Dr. Paula A. Braveman

(KNFP-06)
Professor, Family & Community Medicine
San Francisco, California
United States

Focus Areas

Health
Disparities
Policy & Education

Biography

Paula Braveman, MD, MPH is Professor of Family and Community Medicine and Director of the Center on Social Disparities in Health at the University of California, San Francisco. Dr. Braveman is nationally and internationally recognized for her research on social disparities in health and her active leadership in bringing attention to this field. A member of the Institute of Medicine, she has studied socioeconomic and racial/ethnic disparities in maternal and infant health and health care for 2 decades.

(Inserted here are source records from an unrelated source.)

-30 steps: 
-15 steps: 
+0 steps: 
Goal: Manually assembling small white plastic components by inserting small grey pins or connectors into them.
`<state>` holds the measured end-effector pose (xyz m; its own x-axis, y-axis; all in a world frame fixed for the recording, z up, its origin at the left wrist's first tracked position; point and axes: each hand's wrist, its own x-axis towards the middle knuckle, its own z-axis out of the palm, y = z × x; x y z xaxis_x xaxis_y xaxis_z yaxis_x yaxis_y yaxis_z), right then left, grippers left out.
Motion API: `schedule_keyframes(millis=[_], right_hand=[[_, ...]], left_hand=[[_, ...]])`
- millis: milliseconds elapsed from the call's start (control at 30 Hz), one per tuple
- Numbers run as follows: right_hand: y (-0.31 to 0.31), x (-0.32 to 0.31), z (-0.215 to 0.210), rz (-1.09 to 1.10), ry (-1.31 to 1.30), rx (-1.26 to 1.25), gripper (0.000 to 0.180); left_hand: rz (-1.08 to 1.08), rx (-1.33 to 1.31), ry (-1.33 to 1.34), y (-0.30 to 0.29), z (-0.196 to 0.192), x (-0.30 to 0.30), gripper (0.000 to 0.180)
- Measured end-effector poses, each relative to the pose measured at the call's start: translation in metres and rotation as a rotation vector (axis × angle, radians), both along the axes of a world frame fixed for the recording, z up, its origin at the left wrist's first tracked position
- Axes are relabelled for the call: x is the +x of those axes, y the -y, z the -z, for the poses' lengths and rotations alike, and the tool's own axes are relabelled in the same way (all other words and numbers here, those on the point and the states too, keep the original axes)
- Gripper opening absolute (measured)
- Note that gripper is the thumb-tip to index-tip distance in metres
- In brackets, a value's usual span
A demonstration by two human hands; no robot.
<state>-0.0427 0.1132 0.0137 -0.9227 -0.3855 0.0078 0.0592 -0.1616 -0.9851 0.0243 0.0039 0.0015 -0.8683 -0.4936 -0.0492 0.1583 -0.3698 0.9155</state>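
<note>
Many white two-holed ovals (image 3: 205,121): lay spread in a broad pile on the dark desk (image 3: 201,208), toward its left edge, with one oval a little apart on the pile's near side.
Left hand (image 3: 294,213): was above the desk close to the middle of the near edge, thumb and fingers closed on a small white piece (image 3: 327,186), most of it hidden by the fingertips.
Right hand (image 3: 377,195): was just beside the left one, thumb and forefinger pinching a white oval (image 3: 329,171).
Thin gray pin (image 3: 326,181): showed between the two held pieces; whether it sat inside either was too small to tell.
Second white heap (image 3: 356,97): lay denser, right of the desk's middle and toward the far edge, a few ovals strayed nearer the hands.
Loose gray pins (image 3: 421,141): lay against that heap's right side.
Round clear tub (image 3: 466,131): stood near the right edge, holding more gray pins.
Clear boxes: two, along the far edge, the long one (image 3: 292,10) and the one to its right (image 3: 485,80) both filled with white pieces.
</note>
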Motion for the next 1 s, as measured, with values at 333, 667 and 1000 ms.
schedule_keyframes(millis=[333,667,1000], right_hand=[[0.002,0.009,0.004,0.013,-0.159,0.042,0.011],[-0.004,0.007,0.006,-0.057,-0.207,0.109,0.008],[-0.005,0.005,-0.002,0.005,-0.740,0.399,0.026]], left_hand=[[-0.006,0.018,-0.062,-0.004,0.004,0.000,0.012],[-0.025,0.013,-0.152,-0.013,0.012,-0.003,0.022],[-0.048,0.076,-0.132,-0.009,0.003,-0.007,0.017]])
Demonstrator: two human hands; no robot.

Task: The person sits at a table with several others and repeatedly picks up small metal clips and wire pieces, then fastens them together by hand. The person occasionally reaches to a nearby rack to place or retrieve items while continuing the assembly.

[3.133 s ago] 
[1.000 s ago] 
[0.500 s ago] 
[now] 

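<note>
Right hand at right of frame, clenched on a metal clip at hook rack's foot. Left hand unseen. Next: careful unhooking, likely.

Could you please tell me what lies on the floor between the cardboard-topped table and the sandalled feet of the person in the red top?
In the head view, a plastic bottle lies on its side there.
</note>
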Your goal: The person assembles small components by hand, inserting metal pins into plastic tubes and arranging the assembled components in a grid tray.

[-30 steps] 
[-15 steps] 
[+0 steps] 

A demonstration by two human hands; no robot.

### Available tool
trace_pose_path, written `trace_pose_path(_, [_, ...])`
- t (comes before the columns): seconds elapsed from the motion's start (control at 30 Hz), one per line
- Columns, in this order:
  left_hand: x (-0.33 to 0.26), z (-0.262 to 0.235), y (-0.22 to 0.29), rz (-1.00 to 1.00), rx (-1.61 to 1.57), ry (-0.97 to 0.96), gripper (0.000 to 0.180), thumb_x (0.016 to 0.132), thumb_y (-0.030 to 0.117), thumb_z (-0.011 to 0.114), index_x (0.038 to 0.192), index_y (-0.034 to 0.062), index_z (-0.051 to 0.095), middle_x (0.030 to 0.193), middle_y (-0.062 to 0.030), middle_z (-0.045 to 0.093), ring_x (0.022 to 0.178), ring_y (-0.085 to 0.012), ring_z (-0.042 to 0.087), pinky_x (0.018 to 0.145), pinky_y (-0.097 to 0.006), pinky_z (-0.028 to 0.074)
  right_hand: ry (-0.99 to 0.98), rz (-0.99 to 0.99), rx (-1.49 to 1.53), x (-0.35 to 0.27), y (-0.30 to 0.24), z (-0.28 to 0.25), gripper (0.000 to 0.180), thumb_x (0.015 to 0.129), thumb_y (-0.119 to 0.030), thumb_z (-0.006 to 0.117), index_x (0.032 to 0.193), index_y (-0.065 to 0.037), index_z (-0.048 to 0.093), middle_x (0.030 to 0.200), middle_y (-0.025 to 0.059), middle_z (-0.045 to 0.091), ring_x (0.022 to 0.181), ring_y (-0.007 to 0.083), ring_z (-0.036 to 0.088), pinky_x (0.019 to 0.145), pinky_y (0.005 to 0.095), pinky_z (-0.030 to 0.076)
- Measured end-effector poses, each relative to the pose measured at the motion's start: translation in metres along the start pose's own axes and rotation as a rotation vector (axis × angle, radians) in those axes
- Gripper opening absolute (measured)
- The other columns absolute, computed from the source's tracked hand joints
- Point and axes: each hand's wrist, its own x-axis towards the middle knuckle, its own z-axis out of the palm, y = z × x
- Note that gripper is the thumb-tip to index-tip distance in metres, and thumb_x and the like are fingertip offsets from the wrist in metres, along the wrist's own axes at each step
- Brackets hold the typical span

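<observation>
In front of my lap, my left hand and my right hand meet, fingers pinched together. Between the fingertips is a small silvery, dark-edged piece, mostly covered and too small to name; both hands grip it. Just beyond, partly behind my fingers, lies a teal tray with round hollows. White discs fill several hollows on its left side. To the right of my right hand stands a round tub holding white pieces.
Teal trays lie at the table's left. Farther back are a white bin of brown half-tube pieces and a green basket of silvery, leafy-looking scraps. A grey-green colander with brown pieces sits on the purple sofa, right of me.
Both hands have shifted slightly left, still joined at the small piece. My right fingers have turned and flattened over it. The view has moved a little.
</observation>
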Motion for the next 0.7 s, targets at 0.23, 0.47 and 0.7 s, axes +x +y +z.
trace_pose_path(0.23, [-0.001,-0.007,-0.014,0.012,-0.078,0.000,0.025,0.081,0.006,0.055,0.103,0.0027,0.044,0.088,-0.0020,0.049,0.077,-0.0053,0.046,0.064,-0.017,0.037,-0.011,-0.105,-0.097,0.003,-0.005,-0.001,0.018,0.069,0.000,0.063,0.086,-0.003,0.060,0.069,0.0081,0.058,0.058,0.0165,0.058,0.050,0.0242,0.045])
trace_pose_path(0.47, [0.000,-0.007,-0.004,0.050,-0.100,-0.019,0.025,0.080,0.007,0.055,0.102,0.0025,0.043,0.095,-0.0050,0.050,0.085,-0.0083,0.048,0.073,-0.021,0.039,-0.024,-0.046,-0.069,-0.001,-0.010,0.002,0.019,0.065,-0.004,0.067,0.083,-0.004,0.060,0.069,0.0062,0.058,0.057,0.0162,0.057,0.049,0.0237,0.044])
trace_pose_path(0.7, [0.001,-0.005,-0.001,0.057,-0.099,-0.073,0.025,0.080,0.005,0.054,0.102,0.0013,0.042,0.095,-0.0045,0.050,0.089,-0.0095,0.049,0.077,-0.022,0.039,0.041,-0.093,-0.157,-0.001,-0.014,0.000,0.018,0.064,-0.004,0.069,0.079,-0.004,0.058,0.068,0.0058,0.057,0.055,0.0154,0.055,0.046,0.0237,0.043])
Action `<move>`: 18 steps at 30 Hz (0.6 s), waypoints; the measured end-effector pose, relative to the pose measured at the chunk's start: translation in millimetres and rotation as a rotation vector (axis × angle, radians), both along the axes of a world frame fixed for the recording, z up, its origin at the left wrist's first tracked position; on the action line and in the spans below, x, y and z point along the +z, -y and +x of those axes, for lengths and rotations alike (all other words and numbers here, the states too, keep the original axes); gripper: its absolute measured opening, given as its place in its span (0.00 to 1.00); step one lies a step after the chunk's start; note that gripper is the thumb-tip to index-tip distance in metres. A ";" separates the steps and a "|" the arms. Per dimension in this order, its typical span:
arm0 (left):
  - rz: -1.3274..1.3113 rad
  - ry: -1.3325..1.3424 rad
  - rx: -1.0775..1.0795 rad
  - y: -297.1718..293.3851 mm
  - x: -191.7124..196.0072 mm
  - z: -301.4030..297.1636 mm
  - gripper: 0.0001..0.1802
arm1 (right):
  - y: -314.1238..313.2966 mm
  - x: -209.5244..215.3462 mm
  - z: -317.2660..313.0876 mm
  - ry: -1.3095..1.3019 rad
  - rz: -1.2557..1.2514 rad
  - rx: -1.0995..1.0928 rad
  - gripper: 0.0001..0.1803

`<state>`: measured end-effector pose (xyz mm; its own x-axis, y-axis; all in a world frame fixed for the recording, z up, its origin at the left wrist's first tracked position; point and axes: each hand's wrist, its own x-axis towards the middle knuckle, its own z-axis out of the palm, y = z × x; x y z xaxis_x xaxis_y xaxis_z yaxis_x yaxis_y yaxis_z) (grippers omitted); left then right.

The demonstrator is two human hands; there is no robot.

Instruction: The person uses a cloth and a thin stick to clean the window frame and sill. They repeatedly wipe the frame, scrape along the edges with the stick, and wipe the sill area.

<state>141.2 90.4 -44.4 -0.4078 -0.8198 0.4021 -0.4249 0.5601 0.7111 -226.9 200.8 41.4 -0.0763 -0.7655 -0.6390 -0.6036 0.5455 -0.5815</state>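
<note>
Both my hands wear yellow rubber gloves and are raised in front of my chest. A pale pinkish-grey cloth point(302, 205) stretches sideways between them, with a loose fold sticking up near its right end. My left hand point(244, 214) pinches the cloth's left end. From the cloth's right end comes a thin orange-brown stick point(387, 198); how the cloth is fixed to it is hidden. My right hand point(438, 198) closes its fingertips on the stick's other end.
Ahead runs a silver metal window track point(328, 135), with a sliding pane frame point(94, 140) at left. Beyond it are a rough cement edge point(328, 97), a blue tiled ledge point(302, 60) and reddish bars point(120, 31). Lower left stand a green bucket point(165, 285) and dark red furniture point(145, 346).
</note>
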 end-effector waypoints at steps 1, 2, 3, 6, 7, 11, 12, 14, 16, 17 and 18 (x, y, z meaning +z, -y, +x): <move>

Her work also has focused on developing practical methods for ongoing, policy-oriented monitoring of disparities at local, state, and national levels using routine data sources in the U.S. and other countries. From 1995-1999, she worked with World Health Organization staff to develop and direct a WHO global initiative on equity in health and health care. She is an advisor on health disparities research for the South Africa-based Global Equity Gauge initiative that has received support from the Rockefeller Foundation and the Swedish government. Dr. Braveman?s early research demonstrating adverse outcomes among uninsured newborns broke new ground in the literature on disparities in financial access to care in the U.S. She has studied the role of social factors in disparities in prenatal care, cesarean section rates, low birthweight, preterm birth, and adolescent reproductive health behaviors. She has made conceptual contributions to the international literature on equity in health and on the measurement of equity and socioeconomic status. She has published extensively in scientific journals. She is the director of the Center on Social Disparities in Health at the University of California, San Francisco. The Center conducts research on socioeconomic and racial/ethnic disparities in health with the ultimate goal of informing policy to achieve greater equity. A major current project of the Center is to work with staff of the Robert Wood Johnson Foundation to develop a proposed national initiative on health equity.